Stored records

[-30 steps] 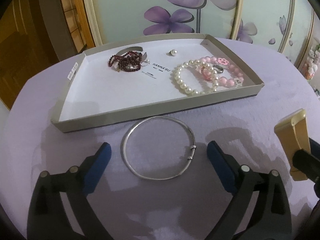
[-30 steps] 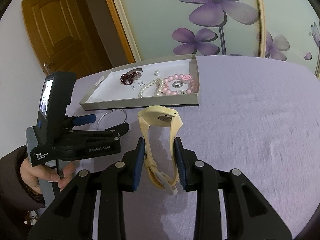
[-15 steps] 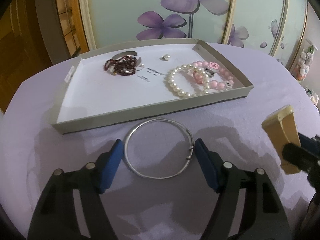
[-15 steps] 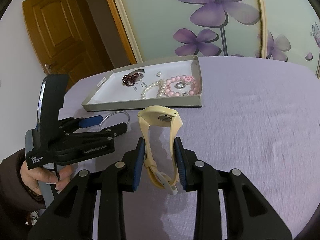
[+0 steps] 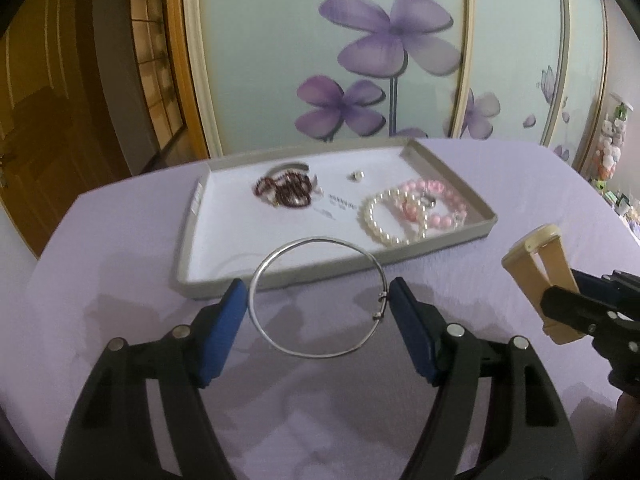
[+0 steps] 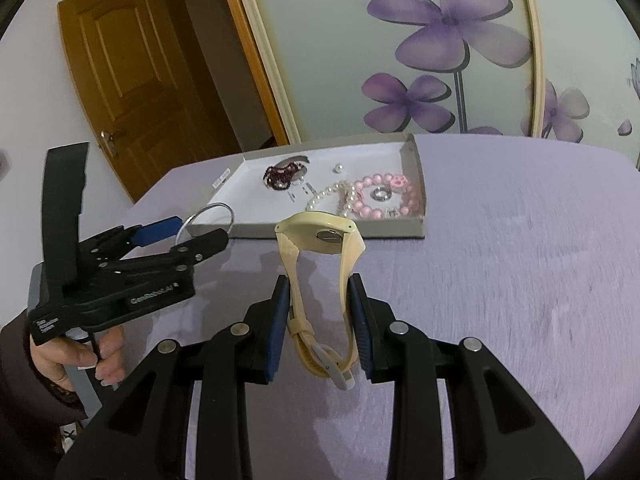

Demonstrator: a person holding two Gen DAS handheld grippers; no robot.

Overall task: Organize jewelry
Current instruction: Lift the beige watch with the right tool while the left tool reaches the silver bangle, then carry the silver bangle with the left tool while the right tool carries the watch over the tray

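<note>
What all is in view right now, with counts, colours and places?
tray: one, grey with white floor, on the cloth
cloth: one, lilac, covers the surface
pearl bracelet: one, white, tray's right part
pink bead bracelet: one, pink, beside the pearls
ring: one, silver, inside the pink beads
dark bead bracelet: one, dark red, tray's far part
small stud: one, pale, tray's far side
bangle: one, silver, gripped in left claw
watch: one, cream, gripped in right claw
hand: one, holds the left claw's handle
</note>
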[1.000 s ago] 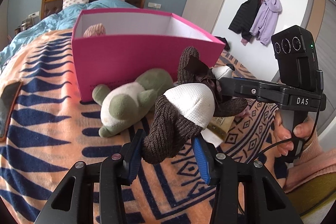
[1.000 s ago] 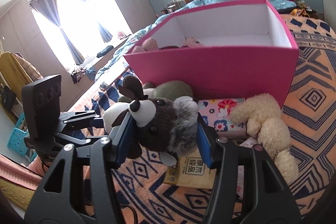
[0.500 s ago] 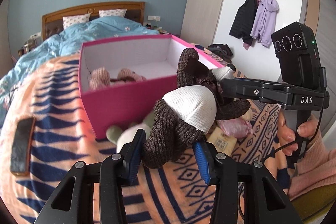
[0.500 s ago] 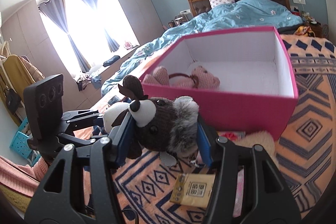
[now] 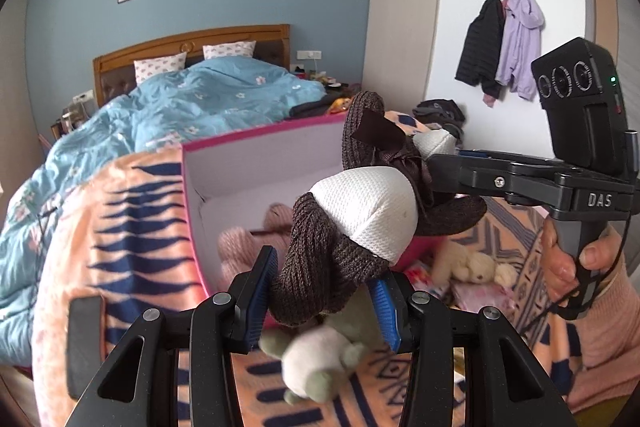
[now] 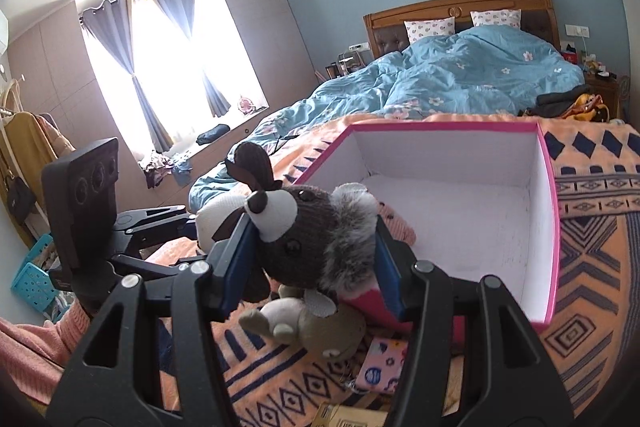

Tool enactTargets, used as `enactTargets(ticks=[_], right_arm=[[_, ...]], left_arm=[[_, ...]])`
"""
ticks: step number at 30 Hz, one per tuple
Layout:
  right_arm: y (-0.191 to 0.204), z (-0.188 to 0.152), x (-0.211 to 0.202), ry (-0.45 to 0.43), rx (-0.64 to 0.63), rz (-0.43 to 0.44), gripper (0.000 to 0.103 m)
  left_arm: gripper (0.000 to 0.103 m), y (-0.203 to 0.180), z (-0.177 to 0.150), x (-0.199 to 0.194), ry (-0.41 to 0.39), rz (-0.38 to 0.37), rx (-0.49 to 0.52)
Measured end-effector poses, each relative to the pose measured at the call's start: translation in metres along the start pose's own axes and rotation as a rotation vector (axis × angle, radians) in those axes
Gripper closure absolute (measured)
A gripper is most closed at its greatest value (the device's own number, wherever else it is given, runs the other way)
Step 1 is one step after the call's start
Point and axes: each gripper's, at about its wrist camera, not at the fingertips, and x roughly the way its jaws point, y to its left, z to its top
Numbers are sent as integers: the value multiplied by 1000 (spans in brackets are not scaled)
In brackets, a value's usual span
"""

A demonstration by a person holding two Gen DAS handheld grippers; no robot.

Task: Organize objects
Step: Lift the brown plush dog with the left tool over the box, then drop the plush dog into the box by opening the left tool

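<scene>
A brown knitted plush animal (image 5: 352,215) with a white belly hangs in the air between both grippers. My left gripper (image 5: 324,297) is shut on its brown leg. My right gripper (image 6: 312,259) is shut on its head (image 6: 308,231), which has a grey furry patch. The toy sits just above the near rim of an open pink box (image 6: 548,227) with a white inside. A pink plush (image 5: 240,247) lies in the box (image 5: 192,195), partly hidden by the toy. A green and white plush (image 5: 320,351) lies on the blanket below the grippers.
On the orange and navy patterned blanket (image 6: 592,291) lie a cream plush (image 5: 472,263), a flowered pink pouch (image 6: 380,367) and a tan packet (image 6: 344,417). A dark phone (image 5: 84,343) lies at the left. A blue duvet (image 6: 460,79) covers the bed behind. A hand (image 5: 576,259) grips the right handle.
Both grippers have risen with the brown plush, from in front of the pink box's wall to above its rim. The box's inside and the pink plush in it now show.
</scene>
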Motion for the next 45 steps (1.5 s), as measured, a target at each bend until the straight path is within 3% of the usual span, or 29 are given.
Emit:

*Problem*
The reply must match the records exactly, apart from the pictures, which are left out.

*Result for this task*
[-30 steps] 
[-30 steps] 
[-15 steps] 
[-15 steps] 
[+0 steps] 
[+0 steps] 

Demonstrator: a person holding two Gen DAS handheld grippers; no robot.

Overall task: Organize jewelry
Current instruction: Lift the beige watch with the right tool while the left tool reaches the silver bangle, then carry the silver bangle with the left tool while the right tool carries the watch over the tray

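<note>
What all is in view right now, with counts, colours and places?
tray: one, grey with white floor, on the cloth
cloth: one, lilac, covers the surface
pearl bracelet: one, white, tray's right part
pink bead bracelet: one, pink, beside the pearls
ring: one, silver, inside the pink beads
dark bead bracelet: one, dark red, tray's far part
small stud: one, pale, tray's far side
bangle: one, silver, gripped in left claw
watch: one, cream, gripped in right claw
hand: one, holds the left claw's handle
</note>
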[1.000 s ago] 
[1.000 s ago] 
[0.500 s ago] 
[0.500 s ago] 
[now] 
[now] 

Tool enactTargets, used as `enactTargets(ticks=[_], right_arm=[[_, ...]], left_arm=[[_, ...]])`
"""
ticks: step number at 30 Hz, one per tuple
Layout:
  right_arm: y (-0.191 to 0.204), z (-0.188 to 0.152), x (-0.211 to 0.202), ry (-0.45 to 0.43), rx (-0.64 to 0.63), rz (-0.43 to 0.44), gripper (0.000 to 0.103 m)
  left_arm: gripper (0.000 to 0.103 m), y (-0.203 to 0.180), z (-0.177 to 0.150), x (-0.199 to 0.194), ry (-0.41 to 0.39), rz (-0.38 to 0.37), rx (-0.49 to 0.52)
Measured end-effector poses, each relative to the pose measured at the call's start: translation in metres along the start pose's own axes and rotation as a rotation vector (axis × angle, radians) in those axes
Gripper closure absolute (measured)
A gripper is most closed at its greatest value (the device's own number, wherever else it is given, runs the other way)
Step 1 is one step after the call's start
Point and axes: each gripper's, at about its wrist camera, not at the fingertips, and x roughly the way its jaws point, y to its left, z to its top
Numbers are sent as integers: the value multiplied by 1000 (spans in brackets are not scaled)
In brackets, a value's usual span
"""

A demonstration by a person holding two Gen DAS handheld grippers; no robot.

Task: Organize objects
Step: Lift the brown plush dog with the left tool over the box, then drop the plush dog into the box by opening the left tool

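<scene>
A brown knitted plush animal (image 5: 352,215) with a white belly hangs in the air between both grippers. My left gripper (image 5: 324,297) is shut on its brown leg. My right gripper (image 6: 312,259) is shut on its head (image 6: 308,231), which has a grey furry patch. The toy sits just above the near rim of an open pink box (image 6: 548,227) with a white inside. A pink plush (image 5: 240,247) lies in the box (image 5: 192,195), partly hidden by the toy. A green and white plush (image 5: 320,351) lies on the blanket below the grippers.
On the orange and navy patterned blanket (image 6: 592,291) lie a cream plush (image 5: 472,263), a flowered pink pouch (image 6: 380,367) and a tan packet (image 6: 344,417). A dark phone (image 5: 84,343) lies at the left. A blue duvet (image 6: 460,79) covers the bed behind. A hand (image 5: 576,259) grips the right handle.
Both grippers have risen with the brown plush, from in front of the pink box's wall to above its rim. The box's inside and the pink plush in it now show.
</scene>
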Motion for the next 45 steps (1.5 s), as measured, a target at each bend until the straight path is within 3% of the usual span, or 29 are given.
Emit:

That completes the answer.